As 16 maiores processadoras de soja da China decidiram ontem atuar em conjunto para coordenar as importações e dividir os estoques existentes do grão entre si. Também decidiram atrasar ou devolver "tanto quanto possível" cargas que estejam para chegar ao país até o final de junho e cancelar ordens de importação no segundo semestre do ano. Essas 16 esmagadoras são responsáveis pela metade da capacidade de processamento do país, de 60 milhões de toneladas de soja por ano.

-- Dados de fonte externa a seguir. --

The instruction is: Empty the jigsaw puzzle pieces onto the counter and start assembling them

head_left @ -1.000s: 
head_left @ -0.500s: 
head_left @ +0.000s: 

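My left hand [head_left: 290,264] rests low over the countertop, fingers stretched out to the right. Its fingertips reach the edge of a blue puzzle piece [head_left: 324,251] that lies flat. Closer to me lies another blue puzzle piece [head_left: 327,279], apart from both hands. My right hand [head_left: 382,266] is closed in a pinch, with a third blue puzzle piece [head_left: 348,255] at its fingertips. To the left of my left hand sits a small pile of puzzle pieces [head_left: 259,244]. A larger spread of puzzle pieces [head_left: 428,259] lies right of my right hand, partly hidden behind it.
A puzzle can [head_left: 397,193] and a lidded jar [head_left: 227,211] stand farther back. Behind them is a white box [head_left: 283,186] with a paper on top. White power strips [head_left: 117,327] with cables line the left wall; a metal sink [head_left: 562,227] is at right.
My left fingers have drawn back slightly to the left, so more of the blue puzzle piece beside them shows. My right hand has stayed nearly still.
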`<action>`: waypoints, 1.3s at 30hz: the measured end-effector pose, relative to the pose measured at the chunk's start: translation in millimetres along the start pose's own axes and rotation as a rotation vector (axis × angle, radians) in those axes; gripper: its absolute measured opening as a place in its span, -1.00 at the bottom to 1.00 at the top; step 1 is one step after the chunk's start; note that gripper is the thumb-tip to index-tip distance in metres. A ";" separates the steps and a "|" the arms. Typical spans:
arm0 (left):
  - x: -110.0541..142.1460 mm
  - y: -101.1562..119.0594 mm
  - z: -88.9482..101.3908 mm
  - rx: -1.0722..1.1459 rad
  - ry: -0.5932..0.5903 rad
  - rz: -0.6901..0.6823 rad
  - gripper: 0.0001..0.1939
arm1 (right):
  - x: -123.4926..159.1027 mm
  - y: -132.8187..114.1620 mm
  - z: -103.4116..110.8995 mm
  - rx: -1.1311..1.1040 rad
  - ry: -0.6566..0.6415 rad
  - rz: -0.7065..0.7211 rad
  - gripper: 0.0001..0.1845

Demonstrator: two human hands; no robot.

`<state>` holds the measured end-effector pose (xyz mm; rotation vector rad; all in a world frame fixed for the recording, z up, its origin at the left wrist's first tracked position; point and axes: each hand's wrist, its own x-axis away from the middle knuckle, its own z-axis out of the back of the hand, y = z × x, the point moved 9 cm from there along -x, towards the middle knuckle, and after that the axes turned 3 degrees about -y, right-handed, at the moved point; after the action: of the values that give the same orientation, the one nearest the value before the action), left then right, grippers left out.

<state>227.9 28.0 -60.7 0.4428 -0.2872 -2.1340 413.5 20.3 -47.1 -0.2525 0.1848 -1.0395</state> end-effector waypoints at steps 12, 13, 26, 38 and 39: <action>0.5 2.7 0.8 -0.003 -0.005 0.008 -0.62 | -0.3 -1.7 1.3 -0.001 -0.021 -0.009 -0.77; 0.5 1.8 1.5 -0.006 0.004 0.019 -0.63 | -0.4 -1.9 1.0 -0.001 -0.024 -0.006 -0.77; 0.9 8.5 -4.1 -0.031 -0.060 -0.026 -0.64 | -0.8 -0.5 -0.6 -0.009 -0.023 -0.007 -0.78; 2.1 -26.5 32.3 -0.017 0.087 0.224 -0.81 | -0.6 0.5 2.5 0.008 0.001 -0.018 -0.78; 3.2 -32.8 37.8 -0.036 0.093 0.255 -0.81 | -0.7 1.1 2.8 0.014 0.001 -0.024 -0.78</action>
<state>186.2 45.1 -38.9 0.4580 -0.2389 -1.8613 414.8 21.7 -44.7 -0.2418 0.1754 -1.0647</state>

Seus diretores se reuniram ontem e, segundo informações de traders que tiveram acesso à minuta desse encontro, as medidas têm o objetivo de "combater o elevado preço das importações". O documento não especifica o volume da soja que as empresas pretendem devolver ou atrasar o recebimento.Em um primeiro momento, esmagadoras instaladas na mesma região vão compartilhar estoques. Se isso não for suficiente, diz a minuta, as esmagadoras do norte do país fornecerão soja às do sul, usando os contratos futuros da bolsa doméstica (DCE) como parâmetro de preço. "As empresas do norte apóiam esse plano", diz o documento. A queda na demanda por subprodutos de soja, especialmente o farelo, pegou a indústria com os estoques cheios do grão, importado a altos preços. O menor consumo de farelo foi provocado pela epidemia de influenza aviária que atingiu vários países asiáticos. Traders locais dizem que as margens de lucro das processadoras chinesas caiu e as empresas terão de se coordenar para sobreviver."Devolver uma carga Panamax de soja é perder um milhão de dólares. Eles não têm opção porque a maioria das cargas importadas em maio e junho foram compradas a preços muito altos", disse o corretor de uma trading baseada em Xangai. Uma carga Panamax tem de 50 mil a 60 mil toneladas de soja. Algumas cargas foram compradas a mais de 4.100 yuans por tonelada (cerca de US$ 495). Com o óleo de soja cotado a 6.900 yuans/t e o farelo a 3.200 yuans/t, as esmagadoras estão perdendo mais de 300 yuans por tonelada de soja importada - 19% de cada tonelada de soja vão para a produção de óleo e pouco mais de 79% para a produção de farelo. A China é o maior importador mundial de soja. Suas compras totalizaram 20,74 milhões de toneladas em 2003.